Some stories I knew, some I discovered for the first time myself. Among the ones I’m including are “The Case of Colonel Warburton’s Madness” by Lyndsay Faye, “The Case of Death and Honey” by Neil Gaiman, “Mrs. Hudson’s Case” by Laurie R. King, and “The Adventure of the Agitated Actress” by Daniel Stashower. (And let me give a shout-out to another guest speaker’s contribution: Dana Cameron’s infectiously fun standalone story “The Curious Case of Miss Amelia Vernet.”)
I recognize that many of the students in my class enrolled not because of the stories they’ve read but because of the TV they’ve watched (Sherlock’s last name these days could well be Cumberbatch), but I’m looking forward to giving them some fresh adventures as well. Because what better word for entering for the first time the world of Holmes and Watson in those original stories?
Several strands of my column here keep bringing me back to Dash.
At our kindergarten’s open house last Thursday, Tara and I chatted briefly with Julia Trieber, a reading specialist for the school, who asked Dash if he liked books. He does (thank goodness!), and it gave me a little thrill thinking of all the worlds that learning to read will open up for him.

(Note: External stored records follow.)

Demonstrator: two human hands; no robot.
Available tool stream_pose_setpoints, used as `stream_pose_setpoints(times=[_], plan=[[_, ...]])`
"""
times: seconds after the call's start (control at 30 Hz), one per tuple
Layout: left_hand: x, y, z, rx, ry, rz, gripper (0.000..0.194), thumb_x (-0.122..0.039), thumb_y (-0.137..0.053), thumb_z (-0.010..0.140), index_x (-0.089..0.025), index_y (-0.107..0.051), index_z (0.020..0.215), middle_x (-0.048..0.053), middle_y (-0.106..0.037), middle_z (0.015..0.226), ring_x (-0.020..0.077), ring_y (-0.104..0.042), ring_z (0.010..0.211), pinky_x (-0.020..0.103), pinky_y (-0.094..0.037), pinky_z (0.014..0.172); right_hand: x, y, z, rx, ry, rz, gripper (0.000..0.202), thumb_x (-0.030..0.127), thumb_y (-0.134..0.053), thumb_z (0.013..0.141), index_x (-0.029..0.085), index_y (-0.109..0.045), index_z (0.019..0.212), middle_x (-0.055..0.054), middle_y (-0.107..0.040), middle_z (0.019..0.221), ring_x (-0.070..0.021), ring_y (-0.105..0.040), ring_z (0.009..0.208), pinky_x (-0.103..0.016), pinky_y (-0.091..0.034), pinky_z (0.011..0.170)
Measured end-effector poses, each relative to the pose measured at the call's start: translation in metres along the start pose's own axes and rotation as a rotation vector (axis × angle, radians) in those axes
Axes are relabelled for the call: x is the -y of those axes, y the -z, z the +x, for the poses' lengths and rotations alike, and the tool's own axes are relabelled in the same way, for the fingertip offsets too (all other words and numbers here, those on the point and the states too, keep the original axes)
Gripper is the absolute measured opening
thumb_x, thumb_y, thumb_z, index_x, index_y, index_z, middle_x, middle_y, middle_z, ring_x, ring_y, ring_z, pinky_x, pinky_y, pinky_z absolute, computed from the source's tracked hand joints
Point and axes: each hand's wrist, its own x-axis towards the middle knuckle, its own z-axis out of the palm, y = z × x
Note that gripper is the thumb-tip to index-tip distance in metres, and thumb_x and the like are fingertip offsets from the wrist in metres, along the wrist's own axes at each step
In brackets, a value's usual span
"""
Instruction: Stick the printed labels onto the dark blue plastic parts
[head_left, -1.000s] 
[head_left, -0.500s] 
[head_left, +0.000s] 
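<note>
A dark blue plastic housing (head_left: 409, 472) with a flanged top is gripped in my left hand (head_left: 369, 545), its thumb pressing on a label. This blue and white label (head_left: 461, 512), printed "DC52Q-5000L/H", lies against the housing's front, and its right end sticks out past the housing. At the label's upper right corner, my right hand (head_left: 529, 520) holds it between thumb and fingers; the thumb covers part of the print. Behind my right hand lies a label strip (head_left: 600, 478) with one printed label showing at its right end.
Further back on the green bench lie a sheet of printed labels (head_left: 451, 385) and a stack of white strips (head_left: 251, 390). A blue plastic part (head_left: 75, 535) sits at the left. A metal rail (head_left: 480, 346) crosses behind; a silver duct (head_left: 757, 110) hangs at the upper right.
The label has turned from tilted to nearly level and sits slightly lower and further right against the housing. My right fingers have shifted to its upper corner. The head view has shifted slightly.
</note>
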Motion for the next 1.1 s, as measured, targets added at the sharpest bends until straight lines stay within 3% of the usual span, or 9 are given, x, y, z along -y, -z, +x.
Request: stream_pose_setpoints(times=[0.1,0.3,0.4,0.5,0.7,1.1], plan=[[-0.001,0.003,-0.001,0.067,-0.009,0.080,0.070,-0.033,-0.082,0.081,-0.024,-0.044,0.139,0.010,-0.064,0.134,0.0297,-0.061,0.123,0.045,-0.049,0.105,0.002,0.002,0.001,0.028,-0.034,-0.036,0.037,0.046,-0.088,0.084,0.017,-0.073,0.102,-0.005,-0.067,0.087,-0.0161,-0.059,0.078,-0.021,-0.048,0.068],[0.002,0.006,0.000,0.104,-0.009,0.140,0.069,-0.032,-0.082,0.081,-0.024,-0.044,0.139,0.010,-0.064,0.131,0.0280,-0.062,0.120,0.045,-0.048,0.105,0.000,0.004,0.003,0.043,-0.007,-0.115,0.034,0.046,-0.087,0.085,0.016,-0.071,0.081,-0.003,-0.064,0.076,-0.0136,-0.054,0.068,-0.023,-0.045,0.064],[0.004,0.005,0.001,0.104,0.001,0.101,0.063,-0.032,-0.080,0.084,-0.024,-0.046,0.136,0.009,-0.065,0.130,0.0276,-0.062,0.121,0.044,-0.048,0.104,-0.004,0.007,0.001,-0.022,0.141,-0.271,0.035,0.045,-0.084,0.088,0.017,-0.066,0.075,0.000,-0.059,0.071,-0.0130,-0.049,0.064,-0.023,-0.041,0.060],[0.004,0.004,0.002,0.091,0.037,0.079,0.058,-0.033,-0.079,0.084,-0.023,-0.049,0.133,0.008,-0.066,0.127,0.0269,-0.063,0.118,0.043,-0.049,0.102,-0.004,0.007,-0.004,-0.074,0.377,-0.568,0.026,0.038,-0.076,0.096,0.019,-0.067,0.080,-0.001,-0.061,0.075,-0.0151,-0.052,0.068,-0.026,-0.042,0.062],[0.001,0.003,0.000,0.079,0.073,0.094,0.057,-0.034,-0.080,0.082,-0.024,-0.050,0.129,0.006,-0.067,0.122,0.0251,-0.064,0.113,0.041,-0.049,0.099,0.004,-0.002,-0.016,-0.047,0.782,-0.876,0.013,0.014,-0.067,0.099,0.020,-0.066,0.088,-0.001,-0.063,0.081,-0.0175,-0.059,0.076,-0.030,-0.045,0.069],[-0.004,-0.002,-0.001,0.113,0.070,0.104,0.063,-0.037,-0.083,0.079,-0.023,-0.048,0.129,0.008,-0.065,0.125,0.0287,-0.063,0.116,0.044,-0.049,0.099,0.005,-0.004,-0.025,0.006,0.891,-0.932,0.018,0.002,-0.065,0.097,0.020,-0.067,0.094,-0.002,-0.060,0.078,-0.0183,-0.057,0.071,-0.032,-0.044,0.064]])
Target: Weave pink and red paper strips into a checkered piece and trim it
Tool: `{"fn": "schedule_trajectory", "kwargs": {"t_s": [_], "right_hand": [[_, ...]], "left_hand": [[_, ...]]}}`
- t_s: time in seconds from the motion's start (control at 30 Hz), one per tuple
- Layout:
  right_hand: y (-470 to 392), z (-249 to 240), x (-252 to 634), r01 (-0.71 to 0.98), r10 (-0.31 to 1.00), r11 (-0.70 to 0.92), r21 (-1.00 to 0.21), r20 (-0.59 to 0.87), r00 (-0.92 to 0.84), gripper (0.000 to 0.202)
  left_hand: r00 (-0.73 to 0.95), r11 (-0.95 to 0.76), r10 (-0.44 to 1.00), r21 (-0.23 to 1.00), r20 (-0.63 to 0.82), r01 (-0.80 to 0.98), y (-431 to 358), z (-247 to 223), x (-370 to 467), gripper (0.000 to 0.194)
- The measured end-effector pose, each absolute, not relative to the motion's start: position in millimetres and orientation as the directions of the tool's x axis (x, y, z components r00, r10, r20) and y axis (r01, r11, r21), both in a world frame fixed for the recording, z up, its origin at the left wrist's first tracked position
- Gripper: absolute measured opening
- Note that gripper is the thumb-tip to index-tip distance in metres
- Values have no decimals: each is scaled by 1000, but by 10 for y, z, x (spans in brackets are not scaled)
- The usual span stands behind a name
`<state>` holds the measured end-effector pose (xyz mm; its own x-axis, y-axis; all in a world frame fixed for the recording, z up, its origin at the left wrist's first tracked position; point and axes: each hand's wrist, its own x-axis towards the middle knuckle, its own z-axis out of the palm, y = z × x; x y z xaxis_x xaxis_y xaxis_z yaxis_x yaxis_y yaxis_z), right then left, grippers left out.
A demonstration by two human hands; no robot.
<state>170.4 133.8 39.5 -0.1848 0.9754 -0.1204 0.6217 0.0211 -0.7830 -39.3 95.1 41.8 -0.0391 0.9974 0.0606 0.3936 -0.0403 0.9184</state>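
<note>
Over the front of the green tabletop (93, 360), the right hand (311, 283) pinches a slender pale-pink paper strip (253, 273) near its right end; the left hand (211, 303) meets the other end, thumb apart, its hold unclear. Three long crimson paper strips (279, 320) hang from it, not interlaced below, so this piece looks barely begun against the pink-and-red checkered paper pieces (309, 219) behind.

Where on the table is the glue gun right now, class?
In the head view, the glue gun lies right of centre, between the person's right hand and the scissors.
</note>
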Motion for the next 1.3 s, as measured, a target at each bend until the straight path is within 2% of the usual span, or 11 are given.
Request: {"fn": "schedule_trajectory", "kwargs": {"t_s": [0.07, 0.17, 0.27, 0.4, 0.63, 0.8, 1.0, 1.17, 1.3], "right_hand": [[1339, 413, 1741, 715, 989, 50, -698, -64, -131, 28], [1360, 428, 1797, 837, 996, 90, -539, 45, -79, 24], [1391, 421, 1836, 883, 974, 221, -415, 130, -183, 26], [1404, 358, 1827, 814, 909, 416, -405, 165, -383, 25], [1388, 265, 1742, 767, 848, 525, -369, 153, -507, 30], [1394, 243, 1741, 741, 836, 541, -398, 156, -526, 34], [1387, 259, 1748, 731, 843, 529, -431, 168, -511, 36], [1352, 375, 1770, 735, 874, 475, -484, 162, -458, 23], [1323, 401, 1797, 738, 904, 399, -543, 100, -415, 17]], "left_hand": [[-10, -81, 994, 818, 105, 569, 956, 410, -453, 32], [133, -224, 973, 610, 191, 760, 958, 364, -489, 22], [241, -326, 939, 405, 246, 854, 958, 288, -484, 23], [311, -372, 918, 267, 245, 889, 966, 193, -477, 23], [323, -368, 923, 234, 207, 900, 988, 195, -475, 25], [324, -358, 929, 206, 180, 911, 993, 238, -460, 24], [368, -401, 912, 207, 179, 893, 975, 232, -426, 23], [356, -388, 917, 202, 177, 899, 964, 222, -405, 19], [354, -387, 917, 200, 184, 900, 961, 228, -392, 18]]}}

Like those students in my class, though, he also enjoys his TV, and one of his favorite shows right now is the late-1980s, early-1990s series “The Real Ghostbusters.” Coincidentally, in the midst of my syllabi prep last week, we watched an episode that brought the spirits of Holmes, Watson, Moriarty, and the Hound to modern-day Manhattan — a challenging bit of ectoplasm, since these characters aren’t dead, having never actually lived. “Belief made manifest,” as one ghostbuster explained: Readers believe in Holmes so strongly that he’s become real.
After the episode was over, I talked to Dash more about Holmes and Watson, and he asked, wide-eyed, “Dad, can you read me one of those stories sometime?”
What adventures ahead for all of us!